Köye yaklaşmıştık. Karin-san bizim yanlarında olduğumuzu bildirmişti. Bir günlük istirahatin ardından yeniden dönmüştük.

"İkinci bir kageyi hedef alacaklarını düşünmüyorum. Ama Sai hakkında dediklerin mantıklı duruyor. Ve Nanadaime bildiğim kadarıyla acıdan beslenen biri değil. Sai'nin geçmişi ise Sasuke ile babama uyuyor. " dedi.

Dedikleri doğru duruyordu ama doğru değilmiş gibi hissediyordum. "Yani yeni hedefin Sai-san veya İno-san olabileceği kanısına varıyoruz. Hinata-san da ihtimaller arasında tabii. " dedim.
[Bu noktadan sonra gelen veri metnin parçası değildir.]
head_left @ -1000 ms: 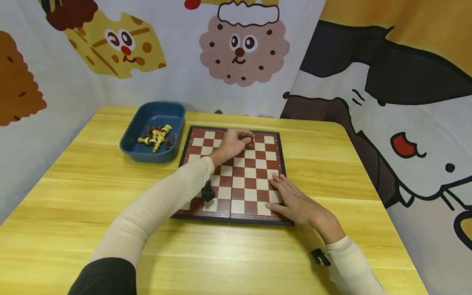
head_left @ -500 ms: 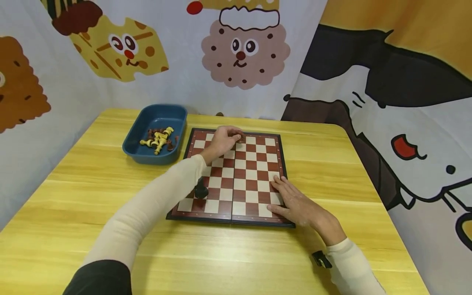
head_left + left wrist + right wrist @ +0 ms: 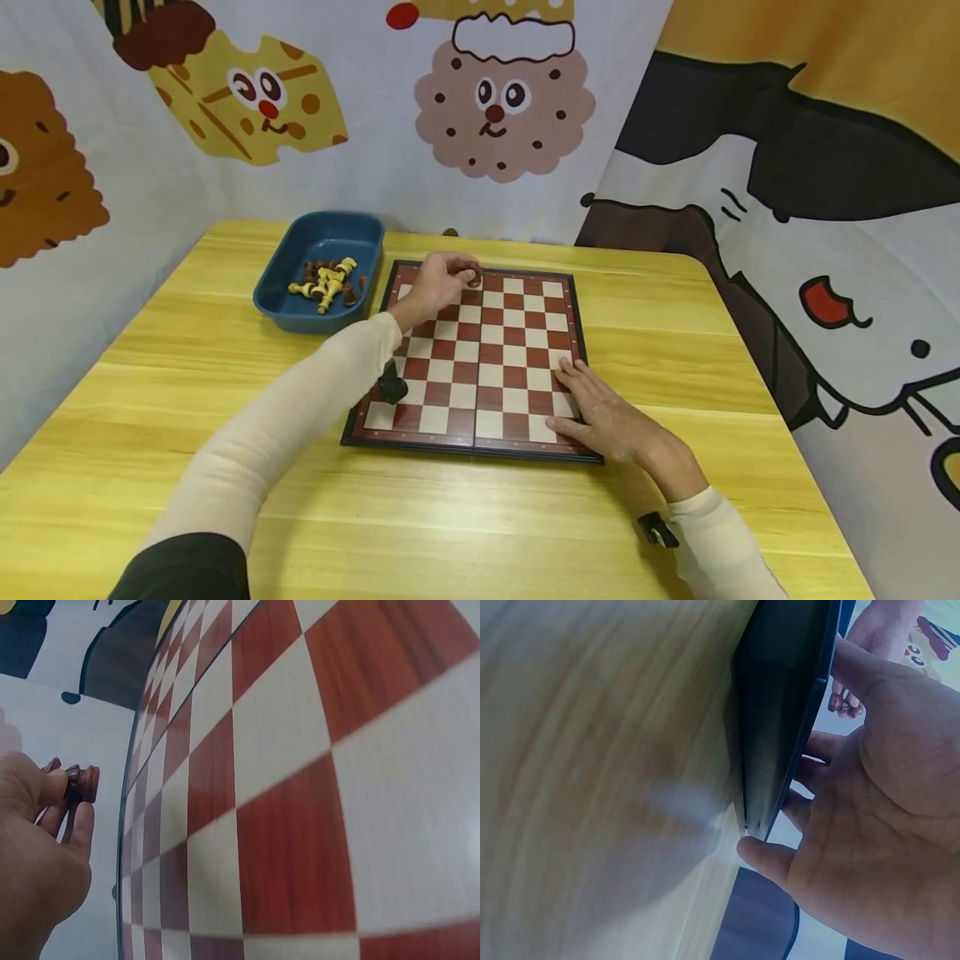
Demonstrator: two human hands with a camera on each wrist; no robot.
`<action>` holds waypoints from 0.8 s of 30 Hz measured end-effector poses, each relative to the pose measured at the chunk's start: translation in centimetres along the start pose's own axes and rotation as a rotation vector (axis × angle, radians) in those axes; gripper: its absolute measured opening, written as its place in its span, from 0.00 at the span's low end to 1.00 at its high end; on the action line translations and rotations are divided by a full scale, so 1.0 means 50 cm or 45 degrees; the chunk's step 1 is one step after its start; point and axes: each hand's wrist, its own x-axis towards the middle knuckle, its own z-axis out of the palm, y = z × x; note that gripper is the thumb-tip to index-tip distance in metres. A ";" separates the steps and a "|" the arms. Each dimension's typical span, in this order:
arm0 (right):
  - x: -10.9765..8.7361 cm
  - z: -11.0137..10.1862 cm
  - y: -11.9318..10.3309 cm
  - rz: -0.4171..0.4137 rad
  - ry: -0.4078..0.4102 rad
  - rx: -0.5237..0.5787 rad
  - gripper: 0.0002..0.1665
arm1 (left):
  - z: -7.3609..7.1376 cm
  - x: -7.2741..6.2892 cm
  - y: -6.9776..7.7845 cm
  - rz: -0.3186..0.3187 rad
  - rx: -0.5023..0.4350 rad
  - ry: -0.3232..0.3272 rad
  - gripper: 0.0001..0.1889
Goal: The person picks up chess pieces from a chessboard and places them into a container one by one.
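Pinched between the thumb and fingers of my left hand is a dark brown chess piece. In the left wrist view its round base shows, while the fingers cover most of the rest, so which piece it is cannot be told. That hand is over the far edge of a red-and-white chessboard, left of the centre fold. My right hand rests on the board's near right edge with fingers spread. The right wrist view shows the board's black side beside the right palm.
A blue tub left of the board holds a heap of brown and cream chess pieces. Beneath everything is a yellow wood-grain table. A cartoon-printed cloth hangs behind the table.
My left hand has moved left along the board's far edge, from right of the fold to left of it, still holding the brown piece. The right hand stays on the board's edge.
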 end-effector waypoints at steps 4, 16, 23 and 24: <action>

"Sasuke'yi yenmeyi göze alamayanlar Nanadaime'ye de saldırmayacaktır ve Boruto onların istediği tipte biri değil. " dedi Shinki.

~

Boruto

Sarada yine gitmişti. Takımı hiç umursamadan hareket ediyordu. Annesi yüzünden yaşadıklarının farkındaydım ama Mitsuki ve ben göreve gidemiyorduk. Shinki'nin olayının ardından tamamen ona yoğunlaşmıştı zaten. Shinki'yle köyün dışına çıkmışlardı. Babamdan ancak bu kadarını öğrenebilmiştim.

Elimdeki oyun cdsini cebine koyduktan sonra eve doğru ilerlemeye başladım. Güneşin sarı olması gereken ışığı çok koyu bir turuncuydu bugün. İnsana yorgunluk hissi veriyordu nedense. Güneşin normalden büyük olan görüntüsü önünde iki siyah karartı belirince yorgunluğun yerini tedirginlik almıştı. Kum köyüne olanlardan sonra ihtimaller beynimde dolaşmaya başlamıştı bile.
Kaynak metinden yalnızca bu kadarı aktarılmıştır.